NREL has been testing a prototype of Daimler’s system since November 2017, installing it at its Energy Systems Integration Facility (ESIF) data center. Purported to be one of the most efficient sites in the world, it had an annualized average power usage effectiveness (PUE) rating of 1.04 in 2016.

“It’s still in the basic research phase, we’re focused on ‘can we do it safely, can we do it at all, does it make sense, is there a path to economic viability and where is further R&D required?’,” Hammond said.

“We’ve had a prototype, I believe Daimler plans to provide us one of their actual production versions that we’ll be able to operate by mid-year.”

That will represent an early step, with the technology still essentially repurposed automotive gear. “The things we’re doing are retrofitting automotive fuel cells, there’s currently no 500-100kW purpose-built data center specific fuel cells to date,” Hammond said.

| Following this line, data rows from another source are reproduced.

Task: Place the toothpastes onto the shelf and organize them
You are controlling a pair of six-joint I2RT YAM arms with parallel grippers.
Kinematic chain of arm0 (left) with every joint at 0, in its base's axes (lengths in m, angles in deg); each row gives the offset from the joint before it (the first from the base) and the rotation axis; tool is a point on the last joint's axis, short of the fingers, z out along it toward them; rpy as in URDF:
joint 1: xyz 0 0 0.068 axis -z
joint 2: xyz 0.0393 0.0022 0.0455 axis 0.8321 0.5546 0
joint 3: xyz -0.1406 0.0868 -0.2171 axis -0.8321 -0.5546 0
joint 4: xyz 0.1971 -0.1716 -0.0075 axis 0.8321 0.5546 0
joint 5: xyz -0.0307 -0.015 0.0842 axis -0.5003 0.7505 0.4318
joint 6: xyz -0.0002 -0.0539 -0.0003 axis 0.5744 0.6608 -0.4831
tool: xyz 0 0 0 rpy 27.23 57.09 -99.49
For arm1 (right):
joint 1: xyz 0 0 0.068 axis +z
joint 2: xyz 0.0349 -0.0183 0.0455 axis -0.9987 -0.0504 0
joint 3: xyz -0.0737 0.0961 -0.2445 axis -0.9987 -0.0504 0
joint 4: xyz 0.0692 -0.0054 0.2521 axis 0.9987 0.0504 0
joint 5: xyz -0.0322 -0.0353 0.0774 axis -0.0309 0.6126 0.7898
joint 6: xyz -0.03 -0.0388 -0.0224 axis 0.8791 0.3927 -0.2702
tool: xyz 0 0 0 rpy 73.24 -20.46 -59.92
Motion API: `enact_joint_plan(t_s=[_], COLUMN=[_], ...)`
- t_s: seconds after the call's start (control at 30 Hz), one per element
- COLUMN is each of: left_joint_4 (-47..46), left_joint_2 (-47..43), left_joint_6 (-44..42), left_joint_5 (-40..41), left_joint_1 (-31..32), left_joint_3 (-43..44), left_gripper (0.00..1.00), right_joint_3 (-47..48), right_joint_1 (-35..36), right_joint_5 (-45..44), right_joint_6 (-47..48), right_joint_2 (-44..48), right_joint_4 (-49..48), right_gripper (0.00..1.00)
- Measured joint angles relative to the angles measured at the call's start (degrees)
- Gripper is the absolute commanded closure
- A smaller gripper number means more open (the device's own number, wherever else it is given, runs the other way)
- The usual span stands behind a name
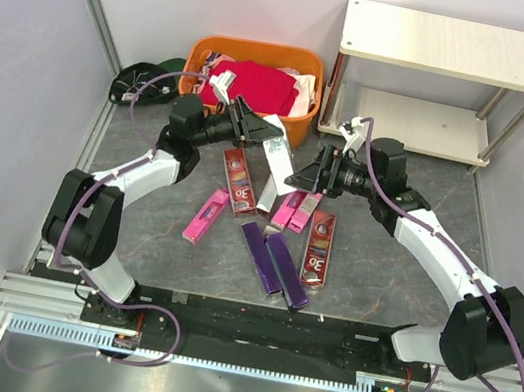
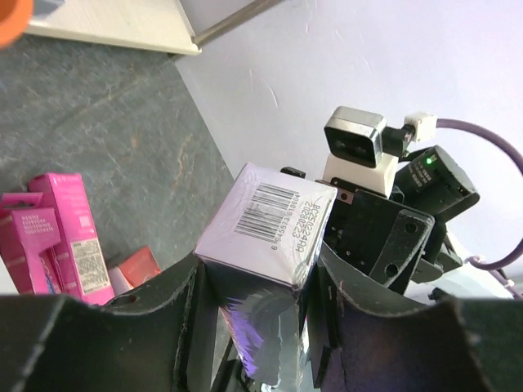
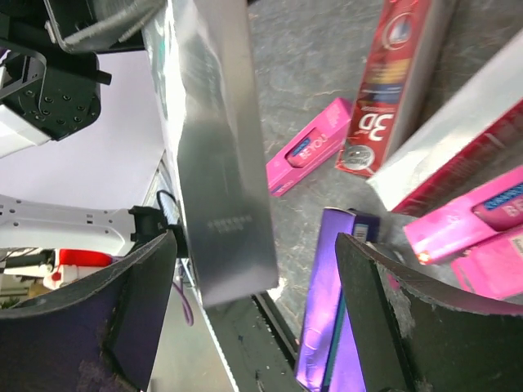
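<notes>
- The desk [image 1: 187,274] carries the loose toothpaste boxes [image 1: 318,249]. They are red, pink and purple and lie flat in a scatter between the two arms, most of them running roughly near-to-far.
- The shelf [image 1: 451,47] stands at the far right corner. No box shows on either board, so I judge the task barely begun.
- The left tool [image 1: 261,135] is clamped on the silver box [image 2: 270,220], close under its barcoded end, above the far side of the scatter.
- The right tool [image 1: 306,175] has its jaws spread wide around the same box lower down, gripping nothing. One pad sits just beside the box, and I cannot tell whether it touches.
- To do this step well, the right tool should back straight off without brushing the box. The left arm should then carry it slowly, since the grip sits near one end and the rest of the box hangs free.
- The silver box is raised off the desk with its long axis steep, closer to upright than flat, and its barcoded end seemingly uppermost. It wants turning level, long axis along a board, and setting at one end of the shelf so the others fit alongside.
</notes>
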Motion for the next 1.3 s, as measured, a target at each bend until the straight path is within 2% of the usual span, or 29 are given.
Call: enact_joint_plan(t_s=[0.17, 0.27, 0.3, 0.47, 0.6, 0.73, 0.77, 0.83, 0.87, 0.93, 0.97, 1.17, 1.3], left_joint_4=[-2.0, -3.3, -3.6, -4.9, -6.6, -8.3, -8.5, -9.2, -9.3, -9.4, -9.3, -5.6, 1.9], left_joint_2=[2.9, 3.9, 4.2, 4.7, 5.0, 5.4, 5.4, 5.4, 5.4, 5.4, 5.4, 5.0, 3.7], left_joint_6=[1.9, 2.6, 2.9, 4.1, 5.0, 6.3, 6.3, 6.5, 6.6, 6.4, 6.5, 4.2, -0.6], left_joint_5=[-0.5, -1.1, -1.2, -1.3, -1.7, -2.0, -2.0, -2.0, -2.0, -2.0, -2.0, -2.0, -1.2], left_joint_1=[-0.2, -0.2, -0.2, -0.2, -0.2, -0.1, 0.0, 0.0, 0.0, 0.0, 0.0, -0.8, -2.1], left_joint_3=[2.2, 2.5, 2.5, 2.6, 2.7, 2.6, 2.6, 2.2, 2.0, 1.6, 1.3, 0.3, 0.0], left_gripper=[0.76, 0.76, 0.76, 0.76, 0.71, 0.53, 0.43, 0.35, 0.26, 0.16, 0.01, 0.00, 0.00], right_joint_3=[-1.5, -2.5, -2.6, -3.1, -4.6, -5.6, -5.7, -6.0, -6.1, -6.3, -6.3, -6.3, -6.2], right_joint_1=[-1.5, -1.5, -1.5, -1.3, -1.3, -1.3, -1.3, -1.3, -1.3, -1.3, -1.3, -1.4, -2.4], right_joint_5=[0.7, 1.4, 1.5, 2.9, 3.0, 2.4, 2.1, 1.8, 1.4, 0.7, 0.2, -1.9, -3.1], right_joint_6=[0.0, -0.9, -1.5, -3.6, -5.1, -5.8, -5.8, -6.0, -6.1, -6.5, -6.8, -7.9, -8.4], right_joint_2=[0.0, 0.0, -0.1, -0.2, 0.7, 2.2, 2.5, 2.9, 3.1, 3.1, 3.1, 0.9, -0.9], right_joint_4=[-0.8, -2.5, -3.1, -6.8, -9.7, -10.3, -10.2, -10.2, -10.1, -9.9, -9.6, -9.3, -8.1], right_gripper=[0.19, 0.28, 0.39, 0.47, 0.64, 0.72, 0.74, 0.78, 0.80, 0.82, 0.83, 0.86, 0.87])
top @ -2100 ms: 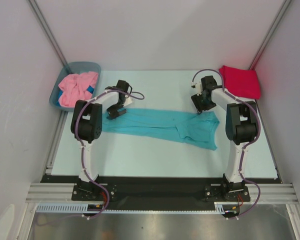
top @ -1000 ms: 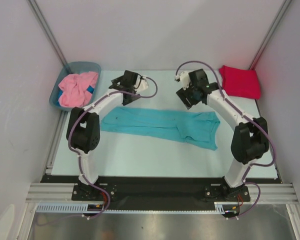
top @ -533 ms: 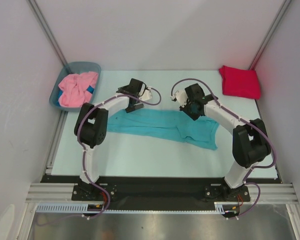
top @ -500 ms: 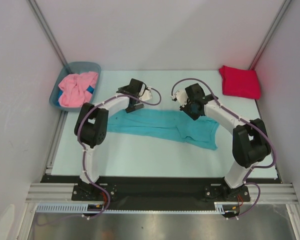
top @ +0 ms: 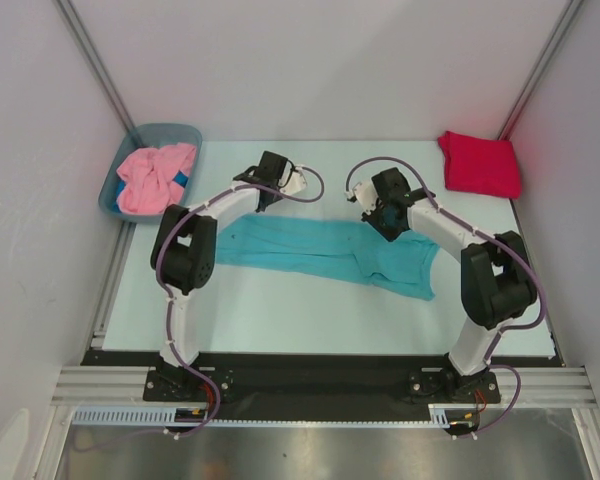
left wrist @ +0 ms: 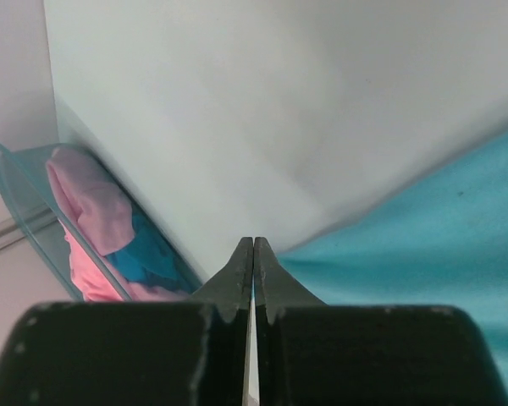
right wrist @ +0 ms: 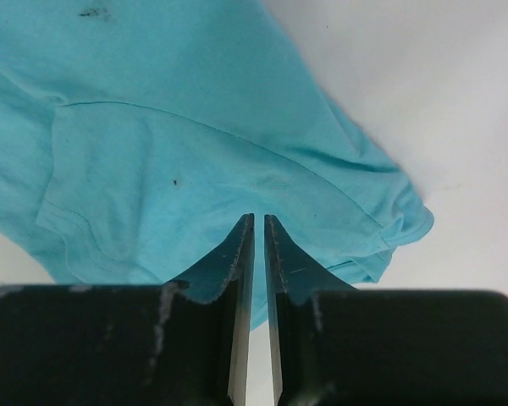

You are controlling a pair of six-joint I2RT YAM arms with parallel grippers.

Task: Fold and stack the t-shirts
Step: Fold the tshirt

“I think if it’s going to have an impact on the cloud space, it’s got to be done at row-scale integration. We have worked with Microsoft and gone through some techno-economic analysis of what a 50MW data center would look like if it were off-grid. They want 100 hours of backup. We went through the analysis at two different locations in the US, and how much wind and solar would be needed to support, and how you might store five gigawatt hour equivalents of hydrogen,” he added.

“They’re interested and they’re looking, and at some point it will make economic sense, it’s not immediate.”

Economic sense is not the only reason for cloud companies to be attracted to hydrogen fuel cells - there’s also the possibility of significant emission reductions. The extent of these reductions depends, however, on how the hydrogen is harvested.

The production of hydrogen always requires more energy to be put in than can be retrieved from the gas, in a process that relies on fossil fuels - some 95 percent of all hydrogen fuel is created using natural gas.

The steam-methane reforming process, currently handled by large-scale reformer processing devices, emits carbon dioxide and carbon monoxide as byproducts.

To be truly green, the hydrogen must be produced with electrolysis, where electricity is run through water to separate the hydrogen and oxygen atoms - and that electricity must come from renewable sources.

“For us to demonstrate that we can do this at all, we have solar on campus,” Hammond said.

“Through purchase power agreements, that feeds our electrolyzers, and we have existing hydrogen storage infrastructure. So we wanted to show that it was possible at all and possible to do safely, with appropriate safety mechanisms and failure mechanisms to show that - my biggest fear is that I didn’t want to be that other hydrogen incident people refer to.”

The Hindenburg disaster that killed 36 people in a devastating inferno in 1937 did not just mark the end of the airship era, it also taught an entire generation to distrust hydrogen. “People ask about the volatility of hydrogen, but they’re perfectly comfortable driving around in an automobile with 20 gallons of gasoline,” Hammond said.

“At NREL we’ve worked a lot on hydrogen sensors and technology for fueling stations. We work with hydrogen all the time, perfectly safely.”

But, for data center technicians to end up doing the same will still require many more years of research from those interested in radically rethinking the architecture of a data center, and how power is produced and stored.

For the past three years, Hammond has been working on the concept without direct funding. “I see this as impacting the market in five to ten years,” he said.